Your job with the data below is to output exactly the lines from the one holding "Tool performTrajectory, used" down to the one holding "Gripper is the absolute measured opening", both included, and no others.

*** Opening of GIVEN DATA ***

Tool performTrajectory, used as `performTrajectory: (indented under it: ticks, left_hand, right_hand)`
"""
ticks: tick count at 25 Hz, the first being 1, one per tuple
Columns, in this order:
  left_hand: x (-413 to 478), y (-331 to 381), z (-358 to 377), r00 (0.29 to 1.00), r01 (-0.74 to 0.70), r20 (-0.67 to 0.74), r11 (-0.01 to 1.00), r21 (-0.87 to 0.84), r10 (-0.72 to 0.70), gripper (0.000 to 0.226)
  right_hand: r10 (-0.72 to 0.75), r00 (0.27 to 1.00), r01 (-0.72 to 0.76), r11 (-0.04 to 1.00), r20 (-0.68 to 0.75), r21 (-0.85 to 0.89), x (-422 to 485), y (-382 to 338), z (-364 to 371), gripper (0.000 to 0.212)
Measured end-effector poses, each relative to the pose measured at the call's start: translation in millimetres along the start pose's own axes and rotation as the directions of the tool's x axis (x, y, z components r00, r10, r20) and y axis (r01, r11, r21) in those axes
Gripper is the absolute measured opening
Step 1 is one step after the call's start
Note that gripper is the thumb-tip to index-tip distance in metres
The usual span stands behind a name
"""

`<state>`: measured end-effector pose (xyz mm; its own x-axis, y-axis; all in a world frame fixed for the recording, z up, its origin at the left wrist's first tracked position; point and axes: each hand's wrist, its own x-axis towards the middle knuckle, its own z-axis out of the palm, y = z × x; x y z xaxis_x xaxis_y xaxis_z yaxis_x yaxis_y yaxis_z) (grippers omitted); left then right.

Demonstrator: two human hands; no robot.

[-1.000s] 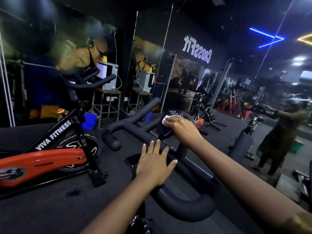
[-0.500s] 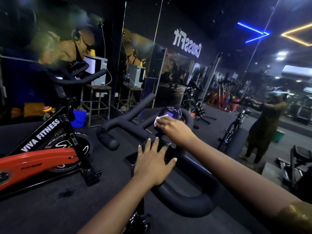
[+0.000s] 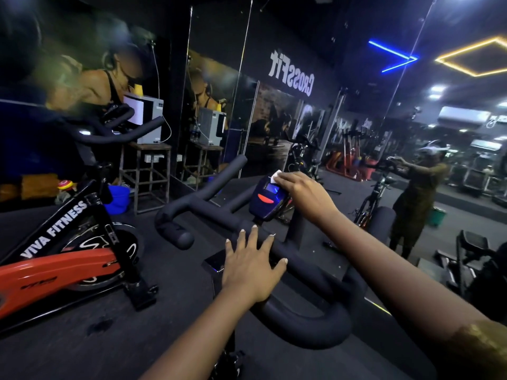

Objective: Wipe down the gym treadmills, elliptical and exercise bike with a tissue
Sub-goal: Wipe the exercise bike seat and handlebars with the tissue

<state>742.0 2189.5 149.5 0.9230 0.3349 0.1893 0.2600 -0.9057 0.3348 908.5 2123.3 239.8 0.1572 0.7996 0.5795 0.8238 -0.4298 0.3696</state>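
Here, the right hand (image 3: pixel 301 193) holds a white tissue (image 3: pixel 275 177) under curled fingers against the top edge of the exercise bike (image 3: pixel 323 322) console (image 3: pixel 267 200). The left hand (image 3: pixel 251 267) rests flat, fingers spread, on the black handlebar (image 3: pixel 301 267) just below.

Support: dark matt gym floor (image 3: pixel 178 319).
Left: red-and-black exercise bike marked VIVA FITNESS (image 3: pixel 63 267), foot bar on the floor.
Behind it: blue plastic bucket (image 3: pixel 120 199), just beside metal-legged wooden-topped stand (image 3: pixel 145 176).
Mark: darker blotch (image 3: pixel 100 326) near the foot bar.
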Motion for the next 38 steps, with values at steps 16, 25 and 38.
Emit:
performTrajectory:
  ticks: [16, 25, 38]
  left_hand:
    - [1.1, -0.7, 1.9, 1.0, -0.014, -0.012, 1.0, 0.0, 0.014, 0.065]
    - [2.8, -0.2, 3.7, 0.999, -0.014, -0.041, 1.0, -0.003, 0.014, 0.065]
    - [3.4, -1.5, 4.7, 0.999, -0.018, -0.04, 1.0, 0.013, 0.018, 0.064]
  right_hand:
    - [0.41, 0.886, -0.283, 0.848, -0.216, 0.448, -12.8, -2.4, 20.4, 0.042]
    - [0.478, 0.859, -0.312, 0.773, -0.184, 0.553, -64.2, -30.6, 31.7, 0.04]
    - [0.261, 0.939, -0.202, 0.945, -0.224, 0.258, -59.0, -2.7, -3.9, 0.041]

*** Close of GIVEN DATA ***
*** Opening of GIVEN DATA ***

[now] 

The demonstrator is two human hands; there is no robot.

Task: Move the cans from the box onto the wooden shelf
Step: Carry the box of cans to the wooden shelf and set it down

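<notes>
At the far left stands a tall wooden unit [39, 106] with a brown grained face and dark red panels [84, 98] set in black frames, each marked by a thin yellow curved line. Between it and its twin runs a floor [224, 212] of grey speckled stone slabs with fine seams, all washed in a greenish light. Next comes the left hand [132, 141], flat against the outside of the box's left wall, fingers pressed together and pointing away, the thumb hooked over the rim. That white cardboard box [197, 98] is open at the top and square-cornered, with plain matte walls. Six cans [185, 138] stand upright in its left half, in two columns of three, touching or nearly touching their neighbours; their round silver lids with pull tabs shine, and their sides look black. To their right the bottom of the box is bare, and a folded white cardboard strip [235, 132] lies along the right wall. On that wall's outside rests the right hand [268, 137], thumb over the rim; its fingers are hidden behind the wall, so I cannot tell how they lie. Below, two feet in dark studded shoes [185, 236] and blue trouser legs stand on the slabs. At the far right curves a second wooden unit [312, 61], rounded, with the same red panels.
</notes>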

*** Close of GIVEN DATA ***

--- RESULT ---
Tool performTrajectory, used as `performTrajectory: (indented under it: ticks, left_hand, right_hand)`
"""
ticks: tick count at 25 Hz, the first being 1, one per tuple
Columns, in this order:
  left_hand: x (-413 to 478), y (-331 to 381), z (-358 to 377), r00 (0.29 to 1.00), r01 (-0.74 to 0.70), r20 (-0.67 to 0.74), r11 (-0.01 to 1.00), r21 (-0.87 to 0.84), r10 (-0.72 to 0.70), gripper (0.000 to 0.226)
  right_hand: r10 (-0.72 to 0.75), r00 (0.27 to 1.00), r01 (-0.72 to 0.76), r11 (-0.04 to 1.00), r20 (-0.68 to 0.75), r21 (-0.85 to 0.89), x (-422 to 485), y (-382 to 338), z (-364 to 371), gripper (0.000 to 0.212)
Measured end-effector poses, each relative to the pose measured at the call's start: translation in millimetres along the start pose's own axes and rotation as the directions of the tool's x axis (x, y, z components r00, r10, r20) and y axis (r01, r11, r21) in those axes
Gripper is the absolute measured opening

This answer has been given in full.